Mit der für ihn typischen Ungeduld baute Reinhold Würth einen Weltkonzern auf und nebenher noch eine außerordentliche Kunstsammlung
Auch in der Kunst ordentlich „was g’schafft“

Mit Reinhold Würth fast zwei Stunden über Kunst zu plaudern ist der pure Luxus, auch für ihn selbst. „95 Prozent meiner Zeit habe ich schließlich etwas anderes zu tun“, sagt der Unternehmer freundlich, aber bestimmt.Würth ist Chef der gleichnamigen Würth Gruppe, die vergangenes Jahr ihren bisher besten Unternehmensabschluss machte - mit 6,2 Milliarden Euro Umsatz.

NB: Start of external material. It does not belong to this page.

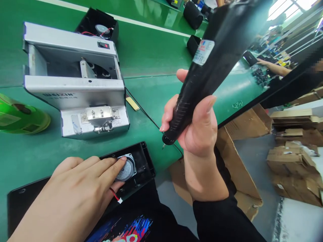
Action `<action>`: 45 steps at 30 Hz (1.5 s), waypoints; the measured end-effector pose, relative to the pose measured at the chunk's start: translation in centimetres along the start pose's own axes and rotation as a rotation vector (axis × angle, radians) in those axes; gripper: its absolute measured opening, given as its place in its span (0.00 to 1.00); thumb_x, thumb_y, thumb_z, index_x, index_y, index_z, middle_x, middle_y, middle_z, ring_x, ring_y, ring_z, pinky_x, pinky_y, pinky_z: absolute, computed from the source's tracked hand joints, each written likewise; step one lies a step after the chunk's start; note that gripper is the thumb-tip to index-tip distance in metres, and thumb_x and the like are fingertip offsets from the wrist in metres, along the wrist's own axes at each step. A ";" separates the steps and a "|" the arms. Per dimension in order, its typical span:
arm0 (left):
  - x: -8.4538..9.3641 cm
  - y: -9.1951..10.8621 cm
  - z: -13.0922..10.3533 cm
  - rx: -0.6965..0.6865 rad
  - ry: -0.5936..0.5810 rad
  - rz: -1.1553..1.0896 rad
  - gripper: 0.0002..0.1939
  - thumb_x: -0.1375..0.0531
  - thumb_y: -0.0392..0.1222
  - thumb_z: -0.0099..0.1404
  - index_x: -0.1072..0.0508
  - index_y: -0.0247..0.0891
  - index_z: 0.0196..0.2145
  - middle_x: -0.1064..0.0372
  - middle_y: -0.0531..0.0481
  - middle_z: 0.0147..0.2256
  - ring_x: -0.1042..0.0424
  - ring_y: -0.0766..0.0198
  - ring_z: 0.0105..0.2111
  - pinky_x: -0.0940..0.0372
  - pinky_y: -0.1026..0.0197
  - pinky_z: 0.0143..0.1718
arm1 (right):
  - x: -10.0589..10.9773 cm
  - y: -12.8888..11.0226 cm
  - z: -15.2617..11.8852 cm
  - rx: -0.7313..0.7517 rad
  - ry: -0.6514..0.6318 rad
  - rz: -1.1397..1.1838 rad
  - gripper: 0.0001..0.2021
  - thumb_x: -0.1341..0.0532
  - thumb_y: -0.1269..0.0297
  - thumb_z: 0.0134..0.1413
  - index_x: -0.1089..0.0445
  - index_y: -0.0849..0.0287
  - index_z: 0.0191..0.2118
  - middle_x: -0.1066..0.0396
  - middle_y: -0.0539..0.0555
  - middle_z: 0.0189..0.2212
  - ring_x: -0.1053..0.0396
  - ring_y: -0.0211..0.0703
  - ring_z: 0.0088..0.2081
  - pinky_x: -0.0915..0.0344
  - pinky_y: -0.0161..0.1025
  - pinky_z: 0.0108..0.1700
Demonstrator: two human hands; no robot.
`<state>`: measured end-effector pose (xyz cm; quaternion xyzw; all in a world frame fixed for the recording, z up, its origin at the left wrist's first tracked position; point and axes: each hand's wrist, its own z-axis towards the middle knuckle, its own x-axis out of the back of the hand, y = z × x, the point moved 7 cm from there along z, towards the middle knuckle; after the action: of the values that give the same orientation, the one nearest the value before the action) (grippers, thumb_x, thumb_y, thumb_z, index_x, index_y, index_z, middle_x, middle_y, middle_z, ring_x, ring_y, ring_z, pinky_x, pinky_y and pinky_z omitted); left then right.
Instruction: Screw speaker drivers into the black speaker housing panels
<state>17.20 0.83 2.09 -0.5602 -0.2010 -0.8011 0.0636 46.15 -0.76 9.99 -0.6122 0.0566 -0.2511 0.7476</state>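
Observation:
My right hand (199,124) is wrapped around a black electric screwdriver (194,87), its bit pointing down and left, clear of everything beneath. A label is stuck on the screwdriver's body. Lower left, my left hand (85,185) lies across a black plastic housing (143,164), fingers pressing on a round speaker (127,169) with a metal frame that sits inside it. The thumb is partly hidden under the fingers. From beside the thumb comes a red and black wire (114,194) ending in a white connector (120,200). My palm covers much of the housing.
A silver screw feeder (75,87) stands behind the housing, with a green bottle (22,116) left of it. Another black housing with a speaker (101,28) sits farther back. Cardboard boxes (242,161) lie right of the bench. A co-worker's arm (275,68) reaches in at far right.

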 end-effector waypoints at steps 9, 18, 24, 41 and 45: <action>-0.8 0.6 2.4 0.107 -0.294 0.002 0.19 0.34 0.40 0.85 0.09 0.46 0.66 0.09 0.46 0.49 0.14 0.47 0.45 0.34 0.40 0.46 | -2.6 -7.5 1.5 0.058 0.107 0.451 0.32 0.34 0.22 0.84 0.18 0.48 0.55 0.25 0.43 0.24 0.28 0.42 0.22 0.27 0.40 0.25; -0.9 1.1 4.6 0.222 -0.454 -0.053 0.15 0.26 0.43 0.84 0.12 0.42 0.64 0.09 0.44 0.51 0.14 0.46 0.52 0.33 0.43 0.51 | -11.4 -9.9 4.9 0.329 -0.096 0.553 0.42 0.28 0.06 0.58 0.21 0.45 0.42 0.23 0.42 0.19 0.32 0.44 0.16 0.31 0.43 0.19; -1.3 1.3 4.9 0.205 -0.429 -0.063 0.09 0.30 0.40 0.85 0.11 0.40 0.58 0.09 0.44 0.50 0.15 0.50 0.49 0.34 0.45 0.48 | -13.5 -7.4 5.4 0.449 -0.096 0.548 0.44 0.36 0.07 0.69 0.17 0.48 0.49 0.26 0.43 0.20 0.35 0.42 0.14 0.37 0.38 0.16; -0.9 1.2 2.1 0.081 -0.190 -0.021 0.20 0.32 0.36 0.83 0.12 0.40 0.67 0.10 0.46 0.47 0.17 0.48 0.45 0.36 0.43 0.47 | -4.6 -8.2 -1.2 0.104 -0.220 0.580 0.26 0.18 0.28 0.72 0.06 0.41 0.59 0.12 0.48 0.30 0.16 0.49 0.27 0.15 0.47 0.32; -0.1 1.1 1.9 0.047 -0.086 -0.062 0.17 0.33 0.34 0.79 0.11 0.42 0.61 0.12 0.49 0.43 0.18 0.51 0.40 0.39 0.43 0.45 | -5.2 -5.1 -2.2 0.071 -0.131 0.599 0.28 0.21 0.22 0.70 0.07 0.38 0.56 0.14 0.45 0.28 0.21 0.46 0.24 0.20 0.44 0.29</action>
<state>19.24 0.61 2.84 -0.5860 -0.2397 -0.7728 0.0432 39.20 -1.08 13.13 -0.5567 0.1777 0.0186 0.8113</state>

KÜNZELSAU. Mit federnden Schritten betritt er sein lichtdurchflutetes Büro, wie stets im dreiteiligen Anzug und Seidenkrawatte mit passendem Ein-stecktuch – heute in leuchtendem Rot. Eine Signalfarbe, die sich wie ein roter Faden durch die ganze Zentrale im baden-württembergischen Künzelsau zieht – von den rot bezogenen Le-Corbusier-Sesseln im Empfang bis zu den roten Banderolen auf den Kartons, die hier Tag für Tag vom Band rollen.

Kurz vor seinem 70. Geburtstag und dem 60. Firmenjubiläum am 22. April steht der „Schraubenkönig“ Würth blendend da. 6,2 Milliarden Euro Umsatz machte die Würth Gruppe im vergangenen Jahr, dem bisher besten Unternehmensabschluss mit einer Steigerung um 13,7 Prozent zum Vorjahr und einem Ertrag von rund 400 Millionen Euro. Weltweit fünf Prozent Marktanteil hält Würth am Direkthandel von Montage- und Befestigungstechnik.

Im Verhältnis zu dem kleinen Zeitfenster, das sich der erfolgreiche Unternehmer für seine Neigung zum Sammeln und Fördern von Kunst vorbehält, hat er auch auf diesem Gebiet ordentlich was „g’schafft“.

Kein Geringerer als Bundeskanzler Gerhard Schröder schrieb das Vorwort im acht Kilo schweren Katalog mit 8 000 Kunstwerken: von Pablo Picasso bis Anthony Caro, von deutscher, österreichischer, spanischer und portugiesischer Kunst, bis zu 350 Papierarbeiten von Max Ernst und viel Anselm Kiefer.

Mit dem Kauf von rund 100 Gemälden altdeutscher Meister aus der Sammlung Fürstenberg setzte Würth seinem Mäzenatentum Ende vergangenen Jahres die Krone auf. Es drohte der Ausverkauf eines unschätzbaren Ensembles. So wurde er als Retter baden-württembergischen Kulturgutes gefeiert.

Das quittiert er mit entwaffnender Bescheidenheit. „Eigentlich habe ich mich dem Mittelalter mit großer Unlust genähert“, sagt er, seine Vorliebe gehöre eben inzwischen den Zeitgenossen. Aber er ließ sich von dem Kunstvermittler Christoph Graf Douglas beschwatzen. Vielleicht auch deshalb, weil Douglas „ein so guter Verkäufer“ ist, das imponierte dem Schraubenverkäufer Würth.

Mit dem Kauf einer Landschaft von Emil Nolde vor 40 Jahren begann die Freude an der Kunst. Mit seiner für ihn typischen Ungeduld arbeitete er sich dann zu den Zeitgenossen vor. Aber Würth wäre nicht Würth, wenn das nur ein privates Hobby geblieben wäre. Die Kulturförderung ist längst Teil eines klug eingesetzten Firmenkonzepts. „Das kulturelle Engagement hat Würth weltweit um 100 Prozent bekannter gemacht“, daran hat er nicht den mindesten Zweifel.